The records must be retyped exactly, with no pictures included.

===== Input records

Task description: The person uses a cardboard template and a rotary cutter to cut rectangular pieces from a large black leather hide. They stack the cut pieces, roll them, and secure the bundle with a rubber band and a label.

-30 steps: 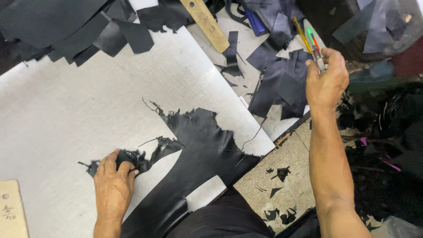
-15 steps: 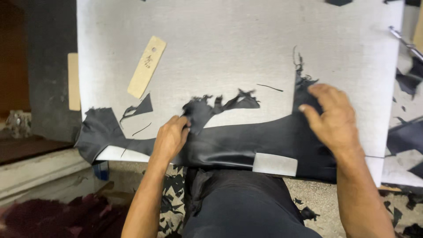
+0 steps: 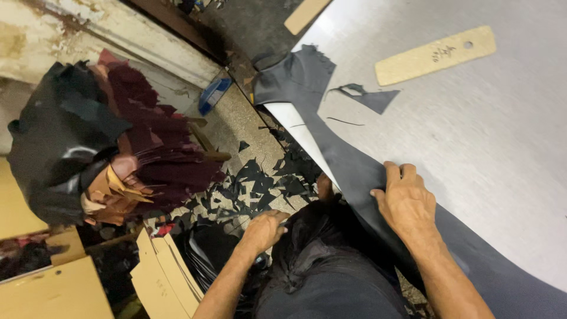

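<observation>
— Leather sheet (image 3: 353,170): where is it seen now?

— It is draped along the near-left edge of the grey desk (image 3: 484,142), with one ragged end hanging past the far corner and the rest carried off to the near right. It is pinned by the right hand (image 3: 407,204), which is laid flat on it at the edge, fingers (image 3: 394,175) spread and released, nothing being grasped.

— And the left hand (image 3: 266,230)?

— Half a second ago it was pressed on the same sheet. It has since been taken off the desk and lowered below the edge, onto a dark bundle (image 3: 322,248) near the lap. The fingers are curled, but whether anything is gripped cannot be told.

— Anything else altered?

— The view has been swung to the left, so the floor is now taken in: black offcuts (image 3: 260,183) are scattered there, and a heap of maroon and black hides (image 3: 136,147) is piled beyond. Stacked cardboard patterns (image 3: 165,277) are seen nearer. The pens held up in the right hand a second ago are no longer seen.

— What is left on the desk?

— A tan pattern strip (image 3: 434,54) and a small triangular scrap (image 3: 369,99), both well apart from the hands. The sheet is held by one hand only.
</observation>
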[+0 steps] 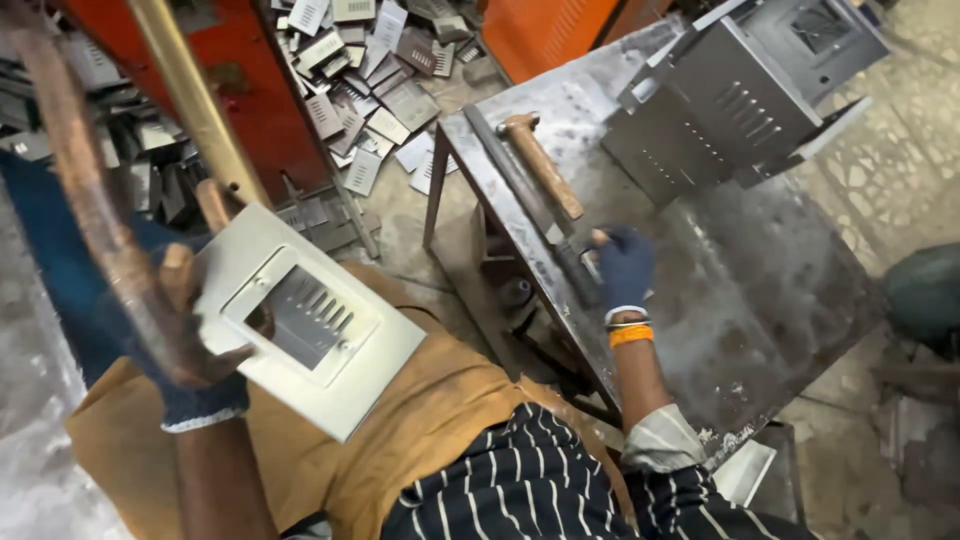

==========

** Worked solution **
Task description: The person uses a cardboard template and a rotary cutter to cut rectangular pieces from a large black leather hide. They stack the cut pieces, roll them, and secure the bundle with a rubber band and a label.

-30 steps: 
-15 steps: 
+0 steps: 

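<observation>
— Leather sheet (image 3: 353,170): where is it seen now?

— It is draped along the near-left edge of the grey desk (image 3: 484,142), with one ragged end hanging past the far corner and the rest carried off to the near right. It is pinned by the right hand (image 3: 407,204), which is laid flat on it at the edge, fingers (image 3: 394,175) spread and released, nothing being grasped.

— And the left hand (image 3: 266,230)?

— Half a second ago it was pressed on the same sheet. It has since been taken off the desk and lowered below the edge, onto a dark bundle (image 3: 322,248) near the lap. The fingers are curled, but whether anything is gripped cannot be told.

— Anything else altered?

— The view has been swung to the left, so the floor is now taken in: black offcuts (image 3: 260,183) are scattered there, and a heap of maroon and black hides (image 3: 136,147) is piled beyond. Stacked cardboard patterns (image 3: 165,277) are seen nearer. The pens held up in the right hand a second ago are no longer seen.

— What is left on the desk?

— A tan pattern strip (image 3: 434,54) and a small triangular scrap (image 3: 369,99), both well apart from the hands. The sheet is held by one hand only.
</observation>
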[+0 steps] 

Here is where the answer stops.